I nodded at the papers in front of her.

“Oh, yeah, that,” she said. “We should probably get on that. Don’t expect to be too impressed, though.”

“I don’t,” I said. “That way I’ll be pleasantly surprised.”

“Hey,” she said. “Aren’t you supposed to motivate me?”

“You’re the best,” I said. “The smartest. Amazing.”

“Thank you,” she said.

We spent the next forty minutes doing what we were supposed to.
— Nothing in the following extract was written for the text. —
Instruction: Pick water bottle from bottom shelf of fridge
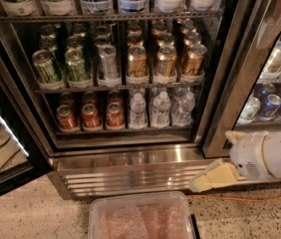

Her part was to touch her pen to the corner of her mouth, tilt her head, raise an eyebrow, and gaze at the problem in front of her. After a few seconds, she’d tap her pen on her book once or twice, lean closer with a chirpy “okay” or a low “hmm,” scribble a few notes, shift in her chair, purse her lips, untie and retie her hair once again, then quickly, almost furtively circle an answer and glance over at me – triumphantly if she was sure she’d gotten the answer right, tentatively if she wasn’t. If she did not look at me at all, I knew she’d guessed. Eyes studiously downcast while I read the answers, she’d perform the finale to her meticulous choreography by punctuating each solution with a cheerful “Yes!” or with an “Oh my god, I so knew that” or with a half-whispered, round-lipped “Oh!”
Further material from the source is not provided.